The pass scans each hw.module and identifies groups of bit-level operations that can be merged into vector-level constructs. This version supports several key patterns based on bit-level dataflow analysis and structural analysis.

This patch was co-authored by @RosaUlisses.

Supported transformations include:

1. Linear concatenations (identity):

  • Pattern: Bits are extracted in ascending order (identity permutation) and concatenated.

  • Transformation: The entire comb.concat chain is replaced with the original input vector.

// Before
%0 = comb.extract %in from 0 : (i4) -> i1
%1 = comb.extract %in from 1 : (i4) -> i1
%2 = comb.extract %in from 2 : (i4) -> i1
%3 = comb.extract %in from 3 : (i4) -> i1
%concat = comb.concat %3, %2, %1, %0 : i1, i1, i1, i1
hw.output %concat : i4

// After
hw.output %in : i4

2. Bit reversal:

  • Pattern: Bits are extracted in descending (reverse) order and concatenated.

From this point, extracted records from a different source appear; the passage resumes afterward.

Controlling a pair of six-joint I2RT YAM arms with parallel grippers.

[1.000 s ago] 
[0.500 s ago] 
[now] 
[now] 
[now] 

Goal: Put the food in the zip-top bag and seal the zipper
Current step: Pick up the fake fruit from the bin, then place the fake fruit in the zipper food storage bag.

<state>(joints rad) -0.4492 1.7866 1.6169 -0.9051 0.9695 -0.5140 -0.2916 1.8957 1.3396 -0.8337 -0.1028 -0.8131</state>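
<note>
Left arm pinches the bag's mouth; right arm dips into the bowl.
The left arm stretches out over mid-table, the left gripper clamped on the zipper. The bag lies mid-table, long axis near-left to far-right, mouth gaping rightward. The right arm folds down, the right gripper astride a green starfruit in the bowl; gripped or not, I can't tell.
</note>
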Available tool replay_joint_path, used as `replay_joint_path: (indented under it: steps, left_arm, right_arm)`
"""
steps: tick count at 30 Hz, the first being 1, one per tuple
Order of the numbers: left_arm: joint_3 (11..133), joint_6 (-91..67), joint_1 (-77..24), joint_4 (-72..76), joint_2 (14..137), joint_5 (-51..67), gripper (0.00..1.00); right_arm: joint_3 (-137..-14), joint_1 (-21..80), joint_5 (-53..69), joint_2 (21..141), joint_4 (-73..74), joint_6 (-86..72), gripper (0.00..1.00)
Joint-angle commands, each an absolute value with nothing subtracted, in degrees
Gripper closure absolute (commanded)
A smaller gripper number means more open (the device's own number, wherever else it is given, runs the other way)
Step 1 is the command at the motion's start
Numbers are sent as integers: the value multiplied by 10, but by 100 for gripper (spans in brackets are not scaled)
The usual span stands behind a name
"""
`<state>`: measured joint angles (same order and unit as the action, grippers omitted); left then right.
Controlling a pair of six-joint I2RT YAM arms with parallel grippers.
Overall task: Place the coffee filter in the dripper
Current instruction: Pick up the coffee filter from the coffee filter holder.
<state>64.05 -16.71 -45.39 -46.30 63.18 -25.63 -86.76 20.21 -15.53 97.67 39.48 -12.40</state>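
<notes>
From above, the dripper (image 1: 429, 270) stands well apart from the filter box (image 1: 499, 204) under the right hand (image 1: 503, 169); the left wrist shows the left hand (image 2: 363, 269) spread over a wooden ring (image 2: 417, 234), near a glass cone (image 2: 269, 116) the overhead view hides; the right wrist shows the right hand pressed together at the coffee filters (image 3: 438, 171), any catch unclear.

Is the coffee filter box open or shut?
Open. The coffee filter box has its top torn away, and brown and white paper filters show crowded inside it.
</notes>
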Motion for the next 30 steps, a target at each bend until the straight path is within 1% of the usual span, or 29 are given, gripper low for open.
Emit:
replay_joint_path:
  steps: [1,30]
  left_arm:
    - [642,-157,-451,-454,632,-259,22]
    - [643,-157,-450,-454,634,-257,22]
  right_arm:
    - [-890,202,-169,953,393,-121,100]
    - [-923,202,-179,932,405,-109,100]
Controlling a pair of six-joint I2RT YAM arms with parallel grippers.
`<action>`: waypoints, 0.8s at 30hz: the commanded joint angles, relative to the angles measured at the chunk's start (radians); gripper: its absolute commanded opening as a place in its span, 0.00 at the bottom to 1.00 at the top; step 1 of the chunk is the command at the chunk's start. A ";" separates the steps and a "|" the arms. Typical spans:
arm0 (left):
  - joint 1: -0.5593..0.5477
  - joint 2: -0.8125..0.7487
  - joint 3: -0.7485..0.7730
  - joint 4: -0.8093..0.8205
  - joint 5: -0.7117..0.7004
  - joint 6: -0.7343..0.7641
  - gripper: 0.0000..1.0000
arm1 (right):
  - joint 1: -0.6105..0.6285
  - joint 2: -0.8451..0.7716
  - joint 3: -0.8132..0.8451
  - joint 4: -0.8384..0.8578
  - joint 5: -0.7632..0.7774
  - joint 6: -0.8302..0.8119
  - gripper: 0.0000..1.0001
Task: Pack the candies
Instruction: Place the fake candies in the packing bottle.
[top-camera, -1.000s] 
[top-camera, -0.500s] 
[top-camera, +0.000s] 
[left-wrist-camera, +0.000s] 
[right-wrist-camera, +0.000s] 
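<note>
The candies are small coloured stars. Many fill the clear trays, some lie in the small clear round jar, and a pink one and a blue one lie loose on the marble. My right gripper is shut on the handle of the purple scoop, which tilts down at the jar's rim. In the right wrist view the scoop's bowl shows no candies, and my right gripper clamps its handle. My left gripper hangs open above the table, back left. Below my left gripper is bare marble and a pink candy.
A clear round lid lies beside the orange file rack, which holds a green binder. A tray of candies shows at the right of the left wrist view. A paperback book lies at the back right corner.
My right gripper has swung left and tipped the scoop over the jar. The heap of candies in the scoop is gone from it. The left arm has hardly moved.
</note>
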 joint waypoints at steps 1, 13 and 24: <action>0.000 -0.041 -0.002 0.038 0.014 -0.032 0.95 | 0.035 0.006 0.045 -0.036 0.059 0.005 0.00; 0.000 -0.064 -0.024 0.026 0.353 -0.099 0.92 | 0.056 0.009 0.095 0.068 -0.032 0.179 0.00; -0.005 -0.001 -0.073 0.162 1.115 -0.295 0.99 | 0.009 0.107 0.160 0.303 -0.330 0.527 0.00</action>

  • Transformation: The chain is replaced with a single comb.reverse.

// Before
%0 = comb.extract %in from 0 : (i4) -> i1
%1 = comb.extract %in from 1 : (i4) -> i1
%2 = comb.extract %in from 2 : (i4) -> i1
%3 = comb.extract %in from 3 : (i4) -> i1
%rev = comb.concat %0, %1, %2, %3 : i1, i1, i1, i1
hw.output %rev : i4

// After
%0 = comb.reverse %in : i4
hw.output %0 : i4

3. Structural Patterns (e.g., Vectorized Mux)

  • Pattern: Isomorphic, bit-parallel logic cones are detected. For example, a scalarized mux structure that uses a replicated i1 control signal for each bit.

  • Transformation: The replicated scalar operations are collapsed into equivalent vector-level operations (e.g., comb.replicate, comb.and, comb.xor, comb.or).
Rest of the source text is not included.